'''
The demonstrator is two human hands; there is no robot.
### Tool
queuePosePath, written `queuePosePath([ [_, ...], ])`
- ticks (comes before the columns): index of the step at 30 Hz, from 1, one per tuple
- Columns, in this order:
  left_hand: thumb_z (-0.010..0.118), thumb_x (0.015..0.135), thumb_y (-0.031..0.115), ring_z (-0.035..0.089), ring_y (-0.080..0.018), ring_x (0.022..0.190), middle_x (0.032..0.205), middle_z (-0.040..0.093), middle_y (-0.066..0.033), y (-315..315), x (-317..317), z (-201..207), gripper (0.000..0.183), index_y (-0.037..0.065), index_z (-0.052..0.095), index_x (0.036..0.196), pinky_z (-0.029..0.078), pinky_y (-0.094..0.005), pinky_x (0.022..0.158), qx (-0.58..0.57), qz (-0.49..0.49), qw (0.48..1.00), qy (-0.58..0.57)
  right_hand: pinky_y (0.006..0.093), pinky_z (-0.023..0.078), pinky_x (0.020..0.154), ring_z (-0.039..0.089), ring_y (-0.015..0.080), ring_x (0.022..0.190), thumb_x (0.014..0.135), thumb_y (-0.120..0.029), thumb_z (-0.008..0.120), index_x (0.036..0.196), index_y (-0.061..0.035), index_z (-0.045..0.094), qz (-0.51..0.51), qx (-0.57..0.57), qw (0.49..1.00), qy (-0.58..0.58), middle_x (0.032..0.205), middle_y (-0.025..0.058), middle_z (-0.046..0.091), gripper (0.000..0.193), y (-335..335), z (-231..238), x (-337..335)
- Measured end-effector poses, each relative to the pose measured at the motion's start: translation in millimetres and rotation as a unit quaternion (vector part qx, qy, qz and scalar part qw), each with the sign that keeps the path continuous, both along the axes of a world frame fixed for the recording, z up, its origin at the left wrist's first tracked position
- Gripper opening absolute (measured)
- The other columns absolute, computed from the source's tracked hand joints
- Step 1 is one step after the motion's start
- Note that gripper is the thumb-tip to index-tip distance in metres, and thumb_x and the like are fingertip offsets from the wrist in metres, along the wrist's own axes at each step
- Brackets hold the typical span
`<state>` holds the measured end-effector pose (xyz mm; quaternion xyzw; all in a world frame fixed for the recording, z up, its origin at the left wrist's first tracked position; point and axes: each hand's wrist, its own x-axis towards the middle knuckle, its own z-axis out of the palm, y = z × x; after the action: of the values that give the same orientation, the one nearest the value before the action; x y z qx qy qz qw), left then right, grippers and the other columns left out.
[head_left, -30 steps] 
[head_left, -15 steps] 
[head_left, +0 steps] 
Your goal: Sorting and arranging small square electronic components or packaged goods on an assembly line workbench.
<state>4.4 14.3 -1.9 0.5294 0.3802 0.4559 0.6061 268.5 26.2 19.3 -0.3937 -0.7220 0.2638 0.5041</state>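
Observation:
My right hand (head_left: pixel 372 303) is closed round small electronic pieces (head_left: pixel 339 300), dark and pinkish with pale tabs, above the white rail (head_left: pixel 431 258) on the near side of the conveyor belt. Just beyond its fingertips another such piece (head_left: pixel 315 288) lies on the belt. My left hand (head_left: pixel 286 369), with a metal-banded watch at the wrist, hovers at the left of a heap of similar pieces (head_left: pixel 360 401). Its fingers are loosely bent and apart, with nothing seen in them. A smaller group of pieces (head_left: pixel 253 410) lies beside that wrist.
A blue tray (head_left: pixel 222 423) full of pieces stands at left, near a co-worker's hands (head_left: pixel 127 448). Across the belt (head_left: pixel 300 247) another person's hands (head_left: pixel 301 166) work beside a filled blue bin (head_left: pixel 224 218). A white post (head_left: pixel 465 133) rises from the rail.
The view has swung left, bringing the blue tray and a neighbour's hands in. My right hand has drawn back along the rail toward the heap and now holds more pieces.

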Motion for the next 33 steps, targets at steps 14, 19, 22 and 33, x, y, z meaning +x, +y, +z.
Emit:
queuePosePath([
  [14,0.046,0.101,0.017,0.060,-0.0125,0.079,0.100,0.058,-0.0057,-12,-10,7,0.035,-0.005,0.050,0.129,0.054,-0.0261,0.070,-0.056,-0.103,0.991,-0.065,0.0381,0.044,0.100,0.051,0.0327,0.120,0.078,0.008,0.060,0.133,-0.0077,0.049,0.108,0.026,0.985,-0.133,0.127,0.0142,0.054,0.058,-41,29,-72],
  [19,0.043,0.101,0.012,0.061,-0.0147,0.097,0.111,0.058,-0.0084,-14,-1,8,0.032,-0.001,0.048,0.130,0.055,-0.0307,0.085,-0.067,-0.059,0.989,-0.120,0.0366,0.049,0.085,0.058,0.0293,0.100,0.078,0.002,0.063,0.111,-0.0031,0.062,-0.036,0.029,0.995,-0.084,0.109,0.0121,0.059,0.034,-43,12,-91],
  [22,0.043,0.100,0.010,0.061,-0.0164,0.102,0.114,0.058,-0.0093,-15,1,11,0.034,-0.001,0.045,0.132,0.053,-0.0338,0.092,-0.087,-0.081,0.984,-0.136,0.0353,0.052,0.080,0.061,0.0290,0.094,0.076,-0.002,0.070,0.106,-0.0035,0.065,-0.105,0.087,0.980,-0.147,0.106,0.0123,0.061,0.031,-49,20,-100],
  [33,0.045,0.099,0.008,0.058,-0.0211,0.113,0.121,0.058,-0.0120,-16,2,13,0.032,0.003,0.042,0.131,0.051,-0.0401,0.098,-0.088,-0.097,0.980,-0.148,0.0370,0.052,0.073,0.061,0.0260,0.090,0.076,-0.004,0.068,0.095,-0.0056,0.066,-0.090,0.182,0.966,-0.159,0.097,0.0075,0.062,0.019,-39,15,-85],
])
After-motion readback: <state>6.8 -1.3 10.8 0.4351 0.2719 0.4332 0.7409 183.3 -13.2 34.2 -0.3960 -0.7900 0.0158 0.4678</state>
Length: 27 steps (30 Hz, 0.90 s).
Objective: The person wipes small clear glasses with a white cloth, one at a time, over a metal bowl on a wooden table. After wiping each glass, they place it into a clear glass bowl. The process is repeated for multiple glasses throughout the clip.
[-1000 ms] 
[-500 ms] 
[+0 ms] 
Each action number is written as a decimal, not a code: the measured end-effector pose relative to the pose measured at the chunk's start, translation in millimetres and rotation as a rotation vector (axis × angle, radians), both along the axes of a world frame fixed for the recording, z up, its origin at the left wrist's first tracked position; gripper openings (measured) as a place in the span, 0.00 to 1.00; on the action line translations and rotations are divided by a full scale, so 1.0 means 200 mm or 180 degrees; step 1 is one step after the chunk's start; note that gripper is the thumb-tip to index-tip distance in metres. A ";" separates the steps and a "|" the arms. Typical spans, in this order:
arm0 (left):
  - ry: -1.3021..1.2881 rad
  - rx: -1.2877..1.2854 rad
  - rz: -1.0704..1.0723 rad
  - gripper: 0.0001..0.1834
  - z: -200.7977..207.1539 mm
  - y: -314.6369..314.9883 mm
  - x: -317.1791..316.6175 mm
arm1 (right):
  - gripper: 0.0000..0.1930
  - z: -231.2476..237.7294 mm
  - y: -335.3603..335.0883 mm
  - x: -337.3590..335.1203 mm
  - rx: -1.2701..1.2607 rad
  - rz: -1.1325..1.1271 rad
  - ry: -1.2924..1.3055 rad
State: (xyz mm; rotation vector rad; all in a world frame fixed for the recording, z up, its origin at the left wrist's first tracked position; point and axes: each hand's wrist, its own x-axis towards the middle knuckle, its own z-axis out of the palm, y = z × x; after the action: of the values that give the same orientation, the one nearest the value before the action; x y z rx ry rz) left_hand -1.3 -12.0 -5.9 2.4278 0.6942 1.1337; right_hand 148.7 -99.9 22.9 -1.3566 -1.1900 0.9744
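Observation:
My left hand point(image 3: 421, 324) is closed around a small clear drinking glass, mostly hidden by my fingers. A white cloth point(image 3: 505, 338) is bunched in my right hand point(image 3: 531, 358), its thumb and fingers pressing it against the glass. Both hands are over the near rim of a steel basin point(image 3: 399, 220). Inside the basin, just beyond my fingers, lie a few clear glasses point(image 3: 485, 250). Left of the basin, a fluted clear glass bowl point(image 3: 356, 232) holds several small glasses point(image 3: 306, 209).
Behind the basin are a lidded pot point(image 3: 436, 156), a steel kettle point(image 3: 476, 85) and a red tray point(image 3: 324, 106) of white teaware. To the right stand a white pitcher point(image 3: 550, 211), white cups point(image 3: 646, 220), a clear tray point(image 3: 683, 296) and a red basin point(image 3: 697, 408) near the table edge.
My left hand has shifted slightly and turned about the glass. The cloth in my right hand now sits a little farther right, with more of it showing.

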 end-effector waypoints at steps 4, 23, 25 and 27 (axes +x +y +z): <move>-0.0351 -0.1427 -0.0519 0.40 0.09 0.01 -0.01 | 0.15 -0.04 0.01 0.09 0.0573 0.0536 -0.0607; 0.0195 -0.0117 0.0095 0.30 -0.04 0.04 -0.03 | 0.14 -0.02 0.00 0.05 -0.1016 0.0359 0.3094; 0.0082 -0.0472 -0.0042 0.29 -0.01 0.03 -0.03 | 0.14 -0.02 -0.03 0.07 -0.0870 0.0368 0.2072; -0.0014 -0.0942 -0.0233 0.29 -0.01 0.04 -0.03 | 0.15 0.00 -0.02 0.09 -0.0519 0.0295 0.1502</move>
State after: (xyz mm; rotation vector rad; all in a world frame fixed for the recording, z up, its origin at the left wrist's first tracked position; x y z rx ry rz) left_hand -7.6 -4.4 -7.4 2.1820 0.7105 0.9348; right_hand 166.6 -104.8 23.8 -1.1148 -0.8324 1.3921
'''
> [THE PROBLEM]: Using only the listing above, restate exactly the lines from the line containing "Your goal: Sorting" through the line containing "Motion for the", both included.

> [RESPONSE AREA]:
Your goal: Sorting and arranging small square electronic components or packaged goods on an assembly line workbench.
<state>4.4 14.3 -1.9 0.5294 0.3802 0.4559 0.6061 268.5 26.2 19.3 -0.3937 -0.7220 0.2638 0.5041</state>
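Observation:
My right hand (head_left: pixel 372 303) is closed round small electronic pieces (head_left: pixel 339 300), dark and pinkish with pale tabs, above the white rail (head_left: pixel 431 258) on the near side of the conveyor belt. Just beyond its fingertips another such piece (head_left: pixel 315 288) lies on the belt. My left hand (head_left: pixel 286 369), with a metal-banded watch at the wrist, hovers at the left of a heap of similar pieces (head_left: pixel 360 401). Its fingers are loosely bent and apart, with nothing seen in them. A smaller group of pieces (head_left: pixel 253 410) lies beside that wrist.
A blue tray (head_left: pixel 222 423) full of pieces stands at left, near a co-worker's hands (head_left: pixel 127 448). Across the belt (head_left: pixel 300 247) another person's hands (head_left: pixel 301 166) work beside a filled blue bin (head_left: pixel 224 218). A white post (head_left: pixel 465 133) rises from the rail.
The view has swung left, bringing the blue tray and a neighbour's hands in. My right hand has drawn back along the rail toward the heap and now holds more pieces.
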
Motion for the next 33 steps, targets at steps 14, 19, 22 and 33, x, y, z meaning +x, +y, +z.

Nothing else is needed for the answer.